Leaha and Jenni stop for a drink and a kodak moment.

Jamie was determined to rid it to the top of the hill. She eventually climbed down and conquered the hill on foot.

Clint stops for a refill. He's sporting the new TATUR shirts--a Sugoi sublimated design, which was brought back by rabid demand. I counted over 20 of them at the race. 

Taylor was an aid station dog. She kinda kept to herself. Not sure how much aid station food she got.

Suki was running with her person William. They did the 25K and half marathon. She's a doggie doubler.

The next series of pictures are a display of art.
Jbob cooked on the griddle on Saturday, and Travis was the chef on Sunday. Bacon is an absolute staple food in ultras anymore. Throw in an egg, and avocado, and it's heaven. He cooked for hours, barely staying up with the demand. I have tom admit, I did random taste testing, and there was no drop off in quality.
Pickles and pickle juice were also in high demand. Chocolate covered bacon wrapped fried pickles--coming to a race soon!!
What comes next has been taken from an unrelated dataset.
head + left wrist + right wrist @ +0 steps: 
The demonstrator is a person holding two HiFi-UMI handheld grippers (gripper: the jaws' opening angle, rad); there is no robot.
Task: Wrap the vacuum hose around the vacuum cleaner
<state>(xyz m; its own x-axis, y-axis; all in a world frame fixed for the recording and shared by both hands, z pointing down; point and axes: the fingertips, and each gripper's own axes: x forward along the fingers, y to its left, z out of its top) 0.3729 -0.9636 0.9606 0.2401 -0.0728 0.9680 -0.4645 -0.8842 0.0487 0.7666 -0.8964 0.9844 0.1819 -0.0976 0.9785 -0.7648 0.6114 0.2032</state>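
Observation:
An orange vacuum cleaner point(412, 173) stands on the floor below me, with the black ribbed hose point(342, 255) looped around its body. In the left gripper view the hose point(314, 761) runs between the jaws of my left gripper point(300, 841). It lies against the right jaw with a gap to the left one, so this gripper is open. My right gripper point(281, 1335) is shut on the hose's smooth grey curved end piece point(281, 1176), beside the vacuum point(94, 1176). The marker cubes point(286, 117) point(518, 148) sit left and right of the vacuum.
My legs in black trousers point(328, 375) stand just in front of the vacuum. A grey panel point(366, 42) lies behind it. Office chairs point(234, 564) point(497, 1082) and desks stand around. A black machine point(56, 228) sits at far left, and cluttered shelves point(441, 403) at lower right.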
Victor blazes through. It seemed like every time we turned around, he was there again. He won the 50K, and was 3rd in the marathon. 

Carrie and Jamie celebrate the moment--someone wants to take a picture!~!~!

Must be late in the race. I don't think I had a stand-still moment up til now.

Not sure who brought the hammock, but it was put to good use. Several peeps napped in it.

OK OK--I had a couple of shots.

Jeremy fought the cutoffs, and yet got his finishes in both days. Rumor has it he's thinking about jumping back into the 100 mile quest.

The future of Oklahoma trail running all on a tailgate. Brandon and Cameron Plate, who are just a few years away from probably winning every race they enter. Right on their tails are Wade and Blake Bement.

Another picture borrowed from Johnna. Post oak has dense woods, and open grasslands. The combination of both are what makes this a good course.

Finally, I got in a little run after the race Sunday was over. This is from the top of Holmes Peak.

Thanks to my awesome generous volunteers. Mike Rives, Jbob Jones, Travis and Shorty Jennings, Johnna Ellison, Carrie Rives, Mitch Drummond, Lynna Gilstrap, Michelle Bates, Kate Ellisor, Elizabeth Gray, RJ Chiles, Carmine Capparello, and I hope I didn't forget anyone.

Put this race on your calendar for next year. It's a winner.